_What this task involves_. Once you reach the line containing "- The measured" in the entries below, write out that line and each one after it down to the line containing "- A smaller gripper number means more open", exactly and with nothing added.

_Supplied records_.
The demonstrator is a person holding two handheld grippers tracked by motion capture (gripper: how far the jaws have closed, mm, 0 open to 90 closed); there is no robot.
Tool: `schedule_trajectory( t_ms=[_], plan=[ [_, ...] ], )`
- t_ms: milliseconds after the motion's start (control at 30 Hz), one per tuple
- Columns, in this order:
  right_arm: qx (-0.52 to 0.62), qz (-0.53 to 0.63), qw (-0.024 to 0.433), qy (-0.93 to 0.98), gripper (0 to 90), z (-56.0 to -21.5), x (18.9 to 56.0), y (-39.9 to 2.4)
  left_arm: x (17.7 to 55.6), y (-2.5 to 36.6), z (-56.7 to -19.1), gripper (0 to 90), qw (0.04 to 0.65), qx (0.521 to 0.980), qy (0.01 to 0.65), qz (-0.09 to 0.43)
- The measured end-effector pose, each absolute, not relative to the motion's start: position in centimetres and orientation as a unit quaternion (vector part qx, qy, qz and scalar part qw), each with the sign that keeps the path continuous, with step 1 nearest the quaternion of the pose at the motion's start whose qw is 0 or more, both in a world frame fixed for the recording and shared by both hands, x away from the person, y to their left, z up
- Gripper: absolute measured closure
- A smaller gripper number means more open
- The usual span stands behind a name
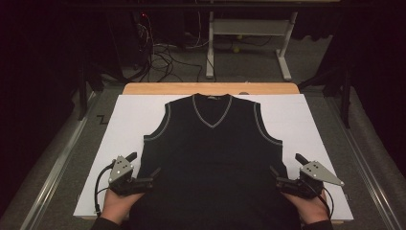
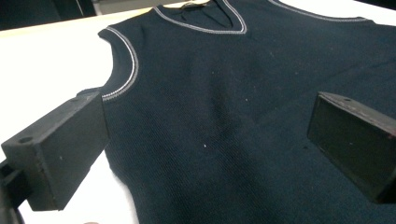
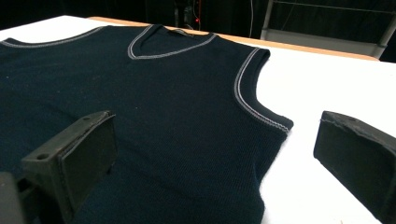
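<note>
So the dark vest (image 1: pixel 214 153) lies flat on the worktop (image 1: pixel 124 120), between both tools: left tool (image 1: pixel 145 168) and right tool (image 1: pixel 286 168) each straddle a side edge, released, gripping nothing.

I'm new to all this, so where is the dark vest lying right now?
In the high view the vest lies flat on the white sheet, neckline at the far edge, between the left hand-held gripper and the right hand-held gripper.

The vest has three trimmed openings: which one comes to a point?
The neck opening at the top middle of the vest: its pale trim forms a V, while both armholes curve round.
</note>
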State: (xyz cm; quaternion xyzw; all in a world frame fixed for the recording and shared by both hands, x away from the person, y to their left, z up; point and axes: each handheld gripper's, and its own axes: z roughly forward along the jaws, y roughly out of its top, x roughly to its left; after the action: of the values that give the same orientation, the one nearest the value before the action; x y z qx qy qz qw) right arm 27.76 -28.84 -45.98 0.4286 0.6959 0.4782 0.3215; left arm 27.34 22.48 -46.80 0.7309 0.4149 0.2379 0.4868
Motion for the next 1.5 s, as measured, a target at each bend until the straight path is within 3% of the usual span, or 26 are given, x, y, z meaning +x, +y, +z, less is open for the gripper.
schedule_trajectory(
  t_ms=[433, 1333, 1500],
  plan=[
    [0.429, 0.484, 0.324, 0.69, 0.1, -45.77, 27.77, -29.09, 27.44, 22.69, -46.77, 0.0, 0.516, 0.717, 0.411, 0.224],
    [0.425, 0.481, 0.334, 0.69, 0.1, -45.6, 27.72, -28.93, 27.22, 23.03, -46.38, 0.0, 0.526, 0.711, 0.406, 0.232],
    [0.425, 0.478, 0.334, 0.692, 0.1, -45.51, 27.76, -28.84, 27.52, 23.09, -46.14, 0.0, 0.513, 0.723, 0.411, 0.213]
  ],
)
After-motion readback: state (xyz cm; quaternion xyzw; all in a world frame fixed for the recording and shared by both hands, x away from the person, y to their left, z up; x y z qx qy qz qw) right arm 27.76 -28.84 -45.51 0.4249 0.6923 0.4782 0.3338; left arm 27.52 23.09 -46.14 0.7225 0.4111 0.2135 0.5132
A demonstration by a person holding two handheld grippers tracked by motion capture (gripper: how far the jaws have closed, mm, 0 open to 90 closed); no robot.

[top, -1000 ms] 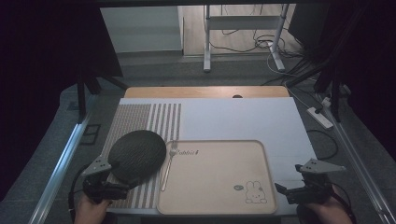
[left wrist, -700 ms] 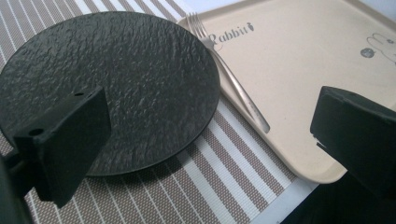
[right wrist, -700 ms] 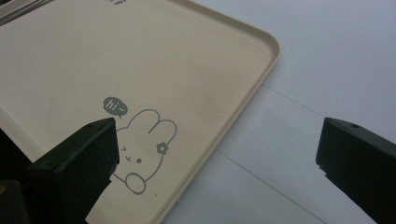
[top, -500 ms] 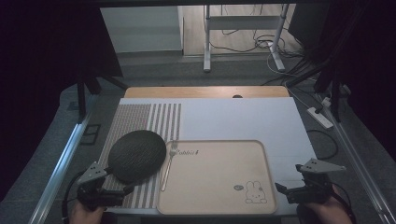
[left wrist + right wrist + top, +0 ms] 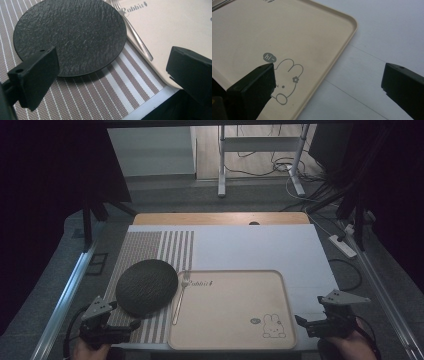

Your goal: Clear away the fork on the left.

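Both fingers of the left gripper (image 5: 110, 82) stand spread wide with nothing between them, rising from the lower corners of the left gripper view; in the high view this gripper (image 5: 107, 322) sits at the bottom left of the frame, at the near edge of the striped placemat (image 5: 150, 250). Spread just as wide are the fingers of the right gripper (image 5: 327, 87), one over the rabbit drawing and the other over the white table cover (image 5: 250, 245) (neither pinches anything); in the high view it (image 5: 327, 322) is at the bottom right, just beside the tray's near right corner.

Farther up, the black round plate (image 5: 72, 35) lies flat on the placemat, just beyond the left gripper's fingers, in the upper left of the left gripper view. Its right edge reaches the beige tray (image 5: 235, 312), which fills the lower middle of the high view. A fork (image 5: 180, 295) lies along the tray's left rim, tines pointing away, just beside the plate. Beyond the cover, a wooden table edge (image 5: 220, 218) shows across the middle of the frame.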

_Answer below_.
- The measured end-effector pose, each absolute, not relative to the motion's start: position in centimetres and orientation as a unit quaternion (vector part qx, qy, qz and scalar part qw), each with the sign that keeps the path continuous, with step 1 nearest the quaternion of the pose at the motion's start whose qw is 0 or more, both in a world frame fixed for the recording and shared by both hands, x away from the person, y to their left, z up
- Gripper: absolute measured closure
- A smaller gripper number means more open

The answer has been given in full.